▸ **Directions for this task**
Each and every line below goes into your answer unchanged, but leave out the images.

▸ **Data extract**
+ + +

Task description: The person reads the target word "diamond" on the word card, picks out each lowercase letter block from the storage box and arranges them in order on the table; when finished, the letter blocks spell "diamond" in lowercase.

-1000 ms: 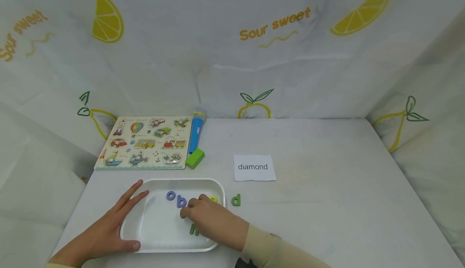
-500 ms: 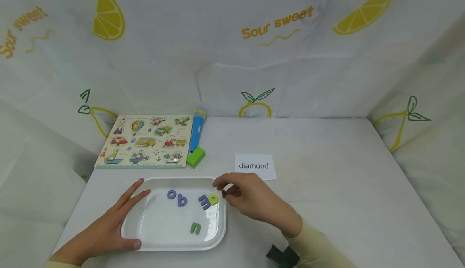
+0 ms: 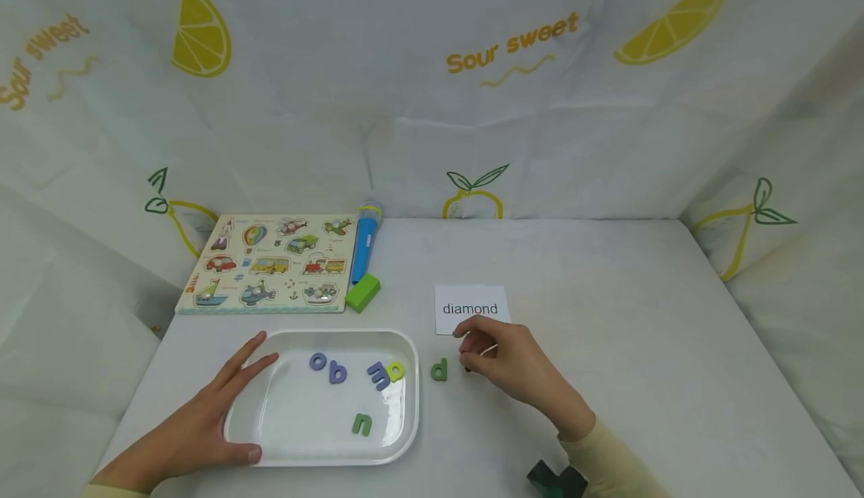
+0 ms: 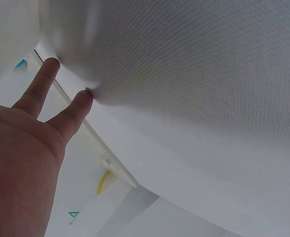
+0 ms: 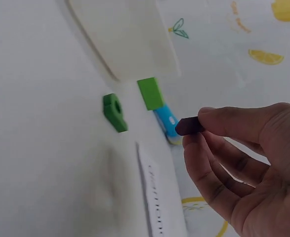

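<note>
My left hand (image 3: 189,430) lies along the left end of a white tray (image 3: 317,461), fingers spread and straight, thumb at the front rim. In the left wrist view two fingertips press the tray's outer wall. Inside the tray are letter pieces: a purple o (image 3: 318,361), a purple b (image 3: 337,372), a purple m (image 3: 379,376), a yellow letter (image 3: 395,371) and a green n (image 3: 362,424). Between thumb and fingertips, my right hand (image 3: 516,363) pinches a small dark letter piece (image 5: 189,126), its shape unclear. Just left of that hand, a green d (image 3: 439,370) lies on the table.
A white card (image 3: 471,318) printed "diamond" lies behind the right hand, partly covered by it. At the back left are a vehicle puzzle board (image 3: 270,265), a blue toy microphone (image 3: 364,247) and a green block (image 3: 363,293). A lemon-print curtain (image 3: 378,130) hangs behind the table.
My right hand has come out of the tray and moved right, past the green d, with the small dark piece pinched. My left hand has stayed at the tray.
</note>
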Tool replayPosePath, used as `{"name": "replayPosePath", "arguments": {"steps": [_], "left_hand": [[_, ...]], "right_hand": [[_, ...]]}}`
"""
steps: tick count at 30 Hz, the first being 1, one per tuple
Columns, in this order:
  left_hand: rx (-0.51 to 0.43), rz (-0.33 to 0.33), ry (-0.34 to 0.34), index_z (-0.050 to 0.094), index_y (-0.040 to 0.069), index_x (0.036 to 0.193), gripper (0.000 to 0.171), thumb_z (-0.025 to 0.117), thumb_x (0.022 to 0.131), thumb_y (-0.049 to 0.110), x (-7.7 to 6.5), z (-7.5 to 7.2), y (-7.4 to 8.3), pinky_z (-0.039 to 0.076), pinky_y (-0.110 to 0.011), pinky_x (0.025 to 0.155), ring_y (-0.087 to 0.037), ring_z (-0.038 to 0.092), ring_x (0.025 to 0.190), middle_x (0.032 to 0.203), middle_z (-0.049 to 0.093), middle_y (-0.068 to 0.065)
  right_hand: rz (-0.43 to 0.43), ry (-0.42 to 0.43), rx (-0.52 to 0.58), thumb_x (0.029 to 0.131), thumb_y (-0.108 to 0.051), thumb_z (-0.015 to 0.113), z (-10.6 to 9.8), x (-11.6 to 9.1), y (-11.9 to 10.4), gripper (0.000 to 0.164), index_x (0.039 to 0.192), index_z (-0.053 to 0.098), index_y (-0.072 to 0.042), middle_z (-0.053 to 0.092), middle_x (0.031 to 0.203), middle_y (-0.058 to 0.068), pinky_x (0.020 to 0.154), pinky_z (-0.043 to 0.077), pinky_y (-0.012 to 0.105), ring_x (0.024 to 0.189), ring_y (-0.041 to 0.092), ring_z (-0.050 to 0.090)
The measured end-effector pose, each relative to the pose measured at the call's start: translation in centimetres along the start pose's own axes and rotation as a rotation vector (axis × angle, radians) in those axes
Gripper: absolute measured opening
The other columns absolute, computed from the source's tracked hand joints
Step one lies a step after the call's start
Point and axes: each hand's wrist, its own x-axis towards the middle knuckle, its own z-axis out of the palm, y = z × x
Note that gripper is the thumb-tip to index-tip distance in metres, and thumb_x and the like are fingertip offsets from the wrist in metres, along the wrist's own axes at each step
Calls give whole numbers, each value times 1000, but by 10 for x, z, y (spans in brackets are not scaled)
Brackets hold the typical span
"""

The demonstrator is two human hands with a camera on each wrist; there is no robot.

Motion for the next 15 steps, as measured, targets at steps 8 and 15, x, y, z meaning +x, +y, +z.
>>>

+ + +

▸ **Response to this exercise**
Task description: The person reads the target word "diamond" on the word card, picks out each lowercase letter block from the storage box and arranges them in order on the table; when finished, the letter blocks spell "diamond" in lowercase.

-1000 ms: 
-500 ms: 
+0 ms: 
+0 ms: 
+0 ms: 

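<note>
My left hand (image 3: 189,430) lies along the left end of a white tray (image 3: 317,461), fingers spread and straight, thumb at the front rim. In the left wrist view two fingertips press the tray's outer wall. Inside the tray are letter pieces: a purple o (image 3: 318,361), a purple b (image 3: 337,372), a purple m (image 3: 379,376), a yellow letter (image 3: 395,371) and a green n (image 3: 362,424). Between thumb and fingertips, my right hand (image 3: 516,363) pinches a small dark letter piece (image 5: 189,126), its shape unclear. Just left of that hand, a green d (image 3: 439,370) lies on the table.
A white card (image 3: 471,318) printed "diamond" lies behind the right hand, partly covered by it. At the back left are a vehicle puzzle board (image 3: 270,265), a blue toy microphone (image 3: 364,247) and a green block (image 3: 363,293). A lemon-print curtain (image 3: 378,130) hangs behind the table.
My right hand has come out of the tray and moved right, past the green d, with the small dark piece pinched. My left hand has stayed at the tray.
</note>
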Tool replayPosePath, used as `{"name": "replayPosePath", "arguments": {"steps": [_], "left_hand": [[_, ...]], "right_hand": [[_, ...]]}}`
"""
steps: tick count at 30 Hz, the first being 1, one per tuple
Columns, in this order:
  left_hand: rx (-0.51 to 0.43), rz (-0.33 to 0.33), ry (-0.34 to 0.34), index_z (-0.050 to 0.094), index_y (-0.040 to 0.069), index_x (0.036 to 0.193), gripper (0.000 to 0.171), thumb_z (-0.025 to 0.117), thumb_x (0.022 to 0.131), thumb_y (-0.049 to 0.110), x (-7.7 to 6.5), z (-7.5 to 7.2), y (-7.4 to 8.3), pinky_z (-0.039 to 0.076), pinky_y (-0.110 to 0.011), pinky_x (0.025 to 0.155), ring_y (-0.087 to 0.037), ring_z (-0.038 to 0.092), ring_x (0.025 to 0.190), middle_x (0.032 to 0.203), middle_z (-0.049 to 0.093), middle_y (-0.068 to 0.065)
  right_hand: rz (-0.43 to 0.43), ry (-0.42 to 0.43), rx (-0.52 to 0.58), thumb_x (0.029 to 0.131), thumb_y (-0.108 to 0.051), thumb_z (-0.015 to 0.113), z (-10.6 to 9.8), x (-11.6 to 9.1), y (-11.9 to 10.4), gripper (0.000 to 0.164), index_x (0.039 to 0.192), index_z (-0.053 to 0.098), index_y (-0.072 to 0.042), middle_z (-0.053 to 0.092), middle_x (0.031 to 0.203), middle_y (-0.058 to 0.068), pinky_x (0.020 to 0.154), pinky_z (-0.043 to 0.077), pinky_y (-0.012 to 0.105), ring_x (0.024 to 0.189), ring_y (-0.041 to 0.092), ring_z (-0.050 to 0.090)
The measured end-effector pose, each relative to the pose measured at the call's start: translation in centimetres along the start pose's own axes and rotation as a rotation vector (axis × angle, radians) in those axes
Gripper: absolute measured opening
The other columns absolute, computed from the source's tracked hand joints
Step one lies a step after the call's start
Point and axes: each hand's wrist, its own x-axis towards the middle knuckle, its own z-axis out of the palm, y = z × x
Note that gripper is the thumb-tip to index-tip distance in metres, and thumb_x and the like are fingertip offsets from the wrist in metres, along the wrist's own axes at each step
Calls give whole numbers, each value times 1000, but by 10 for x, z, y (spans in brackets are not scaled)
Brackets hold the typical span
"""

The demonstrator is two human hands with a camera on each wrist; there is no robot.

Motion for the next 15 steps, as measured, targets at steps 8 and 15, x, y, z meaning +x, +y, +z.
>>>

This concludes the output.